EXERCISE DIRECTIONS
For each line below that holds "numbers", return the line as it stands.

Stored records
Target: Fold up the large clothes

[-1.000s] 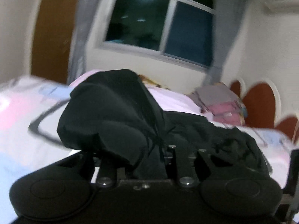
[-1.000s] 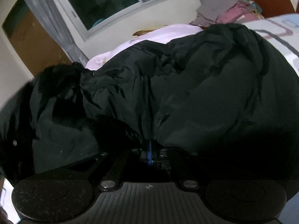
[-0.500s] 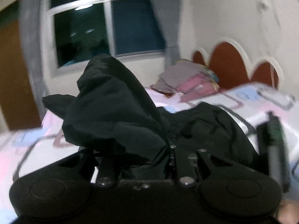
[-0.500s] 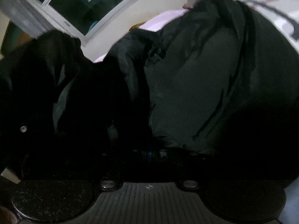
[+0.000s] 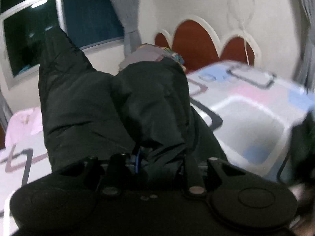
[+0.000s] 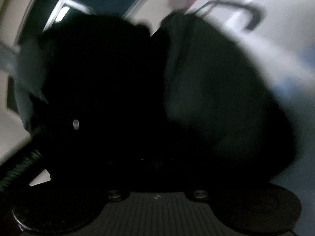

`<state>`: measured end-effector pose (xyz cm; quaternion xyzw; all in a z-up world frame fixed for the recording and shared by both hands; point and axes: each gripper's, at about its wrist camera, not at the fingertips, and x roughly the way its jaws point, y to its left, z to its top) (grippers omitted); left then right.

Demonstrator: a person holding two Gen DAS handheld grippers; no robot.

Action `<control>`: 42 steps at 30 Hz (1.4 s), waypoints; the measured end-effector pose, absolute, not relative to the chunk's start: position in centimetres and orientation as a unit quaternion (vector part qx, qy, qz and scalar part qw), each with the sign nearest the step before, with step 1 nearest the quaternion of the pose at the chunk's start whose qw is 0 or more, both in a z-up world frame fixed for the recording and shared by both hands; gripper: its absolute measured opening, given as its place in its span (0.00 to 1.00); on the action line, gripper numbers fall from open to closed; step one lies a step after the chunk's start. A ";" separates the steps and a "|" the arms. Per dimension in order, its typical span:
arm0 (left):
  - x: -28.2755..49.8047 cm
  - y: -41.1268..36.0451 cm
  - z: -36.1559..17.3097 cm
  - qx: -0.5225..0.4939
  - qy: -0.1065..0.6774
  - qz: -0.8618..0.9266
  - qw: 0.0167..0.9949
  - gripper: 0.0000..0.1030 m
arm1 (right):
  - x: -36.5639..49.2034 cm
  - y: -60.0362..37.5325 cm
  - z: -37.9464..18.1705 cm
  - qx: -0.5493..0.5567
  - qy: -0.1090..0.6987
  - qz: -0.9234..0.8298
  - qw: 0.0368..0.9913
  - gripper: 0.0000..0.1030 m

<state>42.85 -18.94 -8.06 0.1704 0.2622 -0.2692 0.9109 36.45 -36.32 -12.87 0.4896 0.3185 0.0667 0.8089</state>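
A large black garment (image 5: pixel 110 106) is bunched over my left gripper (image 5: pixel 137 155), which is shut on its fabric and holds it above the bed. Its folds hide the fingertips. In the right wrist view the same black garment (image 6: pixel 196 90) fills the frame, blurred and dark. My right gripper (image 6: pixel 157 161) is buried in it and shut on the cloth. A small metal snap (image 6: pixel 75 124) shows on the fabric at the left.
A bedsheet (image 5: pixel 252 102) patterned in pink, blue and white lies below and to the right. A scalloped red headboard (image 5: pixel 196 41) stands against the wall. Folded clothes (image 5: pixel 145 53) are stacked by it. A dark window (image 5: pixel 59 23) with grey curtains is at the back left.
Both grippers have swung to the right with the garment. The left view now faces the headboard. The garment has closed in over the right camera, and that view is blurred.
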 end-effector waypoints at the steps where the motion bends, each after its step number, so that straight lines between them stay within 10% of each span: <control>1: 42.4 -19.1 -8.5 0.174 0.261 -0.271 0.910 0.20 | 36.2 -37.4 -13.0 0.493 0.316 0.063 0.808 0.00; 11: 41.0 -20.8 -10.4 0.147 0.271 -0.254 0.917 0.20 | 37.4 -40.6 -9.2 0.424 0.329 0.018 0.843 0.00; 13: 41.2 -20.4 -10.3 0.133 0.277 -0.258 0.916 0.20 | 36.3 -40.7 -8.3 0.432 0.319 0.021 0.843 0.23; 14: 41.4 -20.0 -10.3 0.121 0.281 -0.261 0.915 0.20 | 35.5 -40.9 -7.2 0.426 0.310 0.014 0.850 0.64; 15: 41.5 -19.3 -10.0 0.110 0.287 -0.264 0.914 0.20 | 35.0 -40.9 -6.5 0.414 0.301 0.014 0.859 0.67; 30: 41.2 -19.2 -10.1 0.126 0.298 -0.278 0.905 0.20 | 37.4 -37.9 -1.6 0.349 0.329 0.098 0.872 0.66; 37: 40.6 -19.1 -9.8 0.114 0.287 -0.276 0.910 0.23 | 36.6 -38.4 -3.9 0.342 0.342 0.056 0.874 0.22; 42: 39.9 -19.1 -9.4 0.097 0.289 -0.268 0.914 0.24 | 36.2 -38.8 -5.1 0.357 0.344 0.044 0.868 0.19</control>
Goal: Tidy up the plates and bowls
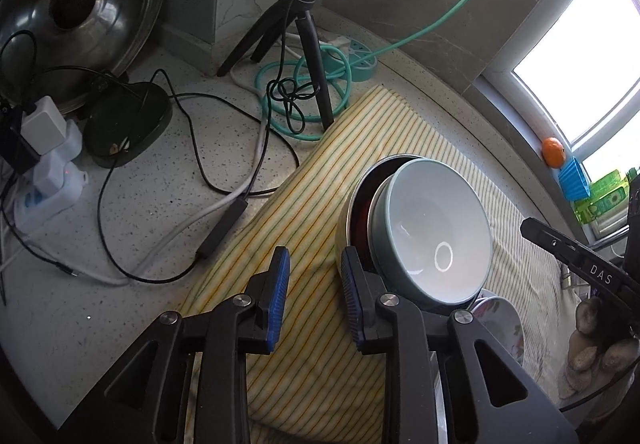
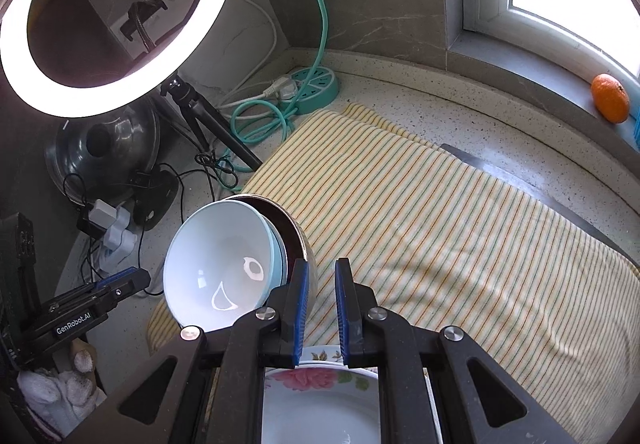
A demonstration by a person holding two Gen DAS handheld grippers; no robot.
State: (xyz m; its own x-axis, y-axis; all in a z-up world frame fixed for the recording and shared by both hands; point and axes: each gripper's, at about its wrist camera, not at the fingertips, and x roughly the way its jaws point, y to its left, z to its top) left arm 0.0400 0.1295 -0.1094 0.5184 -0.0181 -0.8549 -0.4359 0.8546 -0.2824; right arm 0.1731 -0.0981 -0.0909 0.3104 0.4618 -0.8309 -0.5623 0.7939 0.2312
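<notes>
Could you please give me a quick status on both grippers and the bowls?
Left gripper open, nothing between fingers. Right gripper nearly shut, empty, above floral plate. Light blue bowl tilted inside steel bowl on striped cloth. Nothing in the way.

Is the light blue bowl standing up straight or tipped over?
Tipped. The light blue ceramic bowl leans on its side inside the metal bowl, its opening facing sideways, empty.

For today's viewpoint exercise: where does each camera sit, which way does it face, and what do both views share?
Left wrist: on the left gripper, angled down at the striped yellow cloth; the gloved right hand shows.
Right wrist: on the right gripper, angled down over the flowered white plate; the left gripper shows.
Shared: the pale blue bowl tilted in a metal bowl, and the ring light.
</notes>
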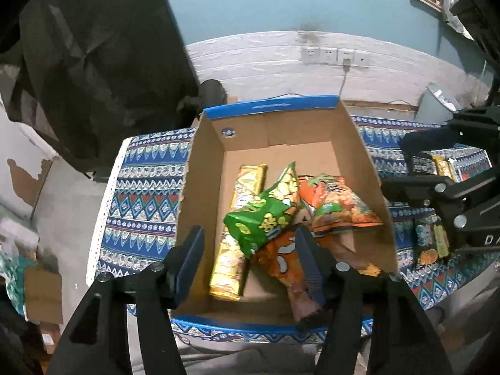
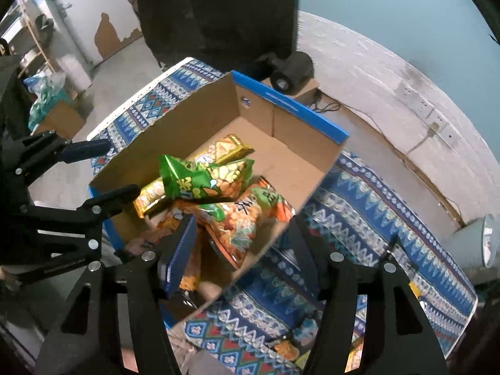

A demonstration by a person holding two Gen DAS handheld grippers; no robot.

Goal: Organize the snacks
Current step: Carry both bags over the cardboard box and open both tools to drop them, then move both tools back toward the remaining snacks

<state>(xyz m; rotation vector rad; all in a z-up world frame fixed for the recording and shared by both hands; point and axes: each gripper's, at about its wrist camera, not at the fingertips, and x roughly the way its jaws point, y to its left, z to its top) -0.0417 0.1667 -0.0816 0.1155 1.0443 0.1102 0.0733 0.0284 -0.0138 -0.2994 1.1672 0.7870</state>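
Our left claw [image 1: 250, 259] hangs with its jaws apart over the near end of the open brown cardboard box with blue rim [image 1: 272, 103], gripping nothing. Our right claw [image 2: 242, 250] likewise gapes, straddling the box's right wall, empty. Inside the box lie a long gold wrapped bar [image 1: 239, 228], a green snack bag [image 1: 268, 212] over it, and orange snack bags [image 1: 337, 203] to the right. Beneath spreads the table's blue patterned cloth [image 1: 143, 206].

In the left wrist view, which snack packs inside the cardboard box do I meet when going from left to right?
Gold pack → green bag → orange bag with the green top.
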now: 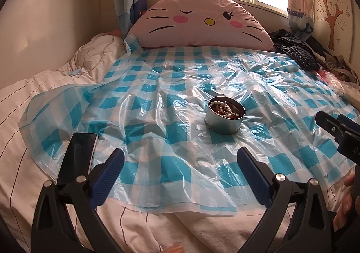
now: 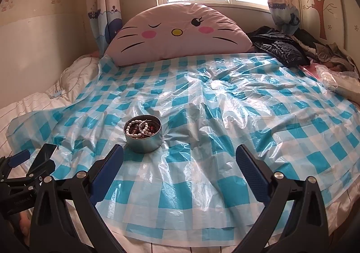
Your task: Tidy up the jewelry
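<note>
A round metal tin (image 1: 223,121) (image 2: 143,140) stands on the blue-and-white checked plastic sheet (image 1: 175,95) (image 2: 213,106) on the bed. It holds white bead strings, dark beads and a metal ring (image 2: 142,129). My left gripper (image 1: 181,163) is open and empty, hovering near the sheet's front edge, with the tin ahead and to the right. My right gripper (image 2: 180,158) is open and empty, with the tin just ahead of its left finger (image 2: 110,163). The right gripper's body (image 1: 337,129) shows at the left wrist view's right edge.
A black phone (image 1: 77,158) (image 2: 43,154) lies at the sheet's left front corner. A pink cat-face cushion (image 1: 202,21) (image 2: 177,32) stands at the bed head. Dark clothes (image 1: 297,50) (image 2: 283,48) are piled at the back right. White bedding (image 1: 45,95) lies at the left.
</note>
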`<state>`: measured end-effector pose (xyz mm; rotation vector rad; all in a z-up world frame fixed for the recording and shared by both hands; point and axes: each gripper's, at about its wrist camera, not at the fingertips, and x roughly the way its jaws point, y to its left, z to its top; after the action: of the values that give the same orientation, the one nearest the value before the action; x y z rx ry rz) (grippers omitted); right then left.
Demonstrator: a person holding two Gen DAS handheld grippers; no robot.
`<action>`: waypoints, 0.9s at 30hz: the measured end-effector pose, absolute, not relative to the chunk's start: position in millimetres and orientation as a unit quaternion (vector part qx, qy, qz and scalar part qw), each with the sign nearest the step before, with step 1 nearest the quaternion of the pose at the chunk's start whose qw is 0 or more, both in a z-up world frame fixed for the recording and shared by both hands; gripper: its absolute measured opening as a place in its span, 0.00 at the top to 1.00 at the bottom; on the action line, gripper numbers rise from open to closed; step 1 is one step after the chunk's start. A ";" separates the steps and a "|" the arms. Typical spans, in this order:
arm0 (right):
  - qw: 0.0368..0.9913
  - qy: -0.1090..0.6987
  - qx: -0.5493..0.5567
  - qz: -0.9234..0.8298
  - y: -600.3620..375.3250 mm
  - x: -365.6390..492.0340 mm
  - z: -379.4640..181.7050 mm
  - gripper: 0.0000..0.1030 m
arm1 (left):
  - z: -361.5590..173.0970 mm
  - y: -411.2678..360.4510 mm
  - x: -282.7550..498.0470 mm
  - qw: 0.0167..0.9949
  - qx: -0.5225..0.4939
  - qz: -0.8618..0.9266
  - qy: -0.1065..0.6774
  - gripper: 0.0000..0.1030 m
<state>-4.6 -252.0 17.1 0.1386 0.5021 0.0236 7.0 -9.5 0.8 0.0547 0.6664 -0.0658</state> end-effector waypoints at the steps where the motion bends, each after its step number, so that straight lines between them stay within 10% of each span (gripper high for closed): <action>1: 0.966 0.247 0.069 0.011 -252.1 -4.6 17.3 0.07 | 1.0 -9.4 7.4 0.944 0.026 -0.033 0.328 0.07; 27: 0.966 0.249 0.070 0.012 -254.2 -4.1 17.2 0.07 | 1.1 -7.0 12.3 0.940 0.028 -0.027 0.340 0.07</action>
<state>-4.1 -254.2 17.2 0.1409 0.5029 0.0246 12.3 -7.0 1.1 0.0578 0.6947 -0.0543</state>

OUTPUT OF THE EXERCISE
Action `<control>`: 42 steps at 30 Hz (1.4 s), waypoints; the measured end-effector pose, absolute, not relative to the chunk's start: position in centimetres and orientation as a unit quaternion (vector part qx, qy, qz and scalar part qw), each with the sign nearest the step before, with step 1 nearest the quaternion of the pose at the chunk's start whose qw is 0 or more, both in a z-up world frame fixed for the recording and shared by both hands; gripper: its absolute measured opening, given as its place in its span (0.00 to 1.00); on the action line, gripper numbers fall from open to closed; step one lies a step after the chunk's start. A ";" separates the steps and a "|" the arms. Per dimension in order, its typical span:
`<action>`: waypoints, 0.9s at 30hz: the measured end-effector pose, absolute, not relative to the chunk's start: position in millimetres and orientation as a unit quaternion (vector part qx, qy, qz and scalar part qw), each with the sign nearest the step before, with step 1 nearest the quaternion of the pose at the chunk's start whose qw is 0 or more, both in a z-up world frame fixed for the recording and shared by both hands; gripper: its absolute measured opening as a place in its span, 0.00 at the top to 1.00 at the bottom; on the action line, gripper numbers rise from open to closed; step 1 is one step after the chunk's start. A ";" separates the steps and a "|" the arms. Typical spans, in this order:

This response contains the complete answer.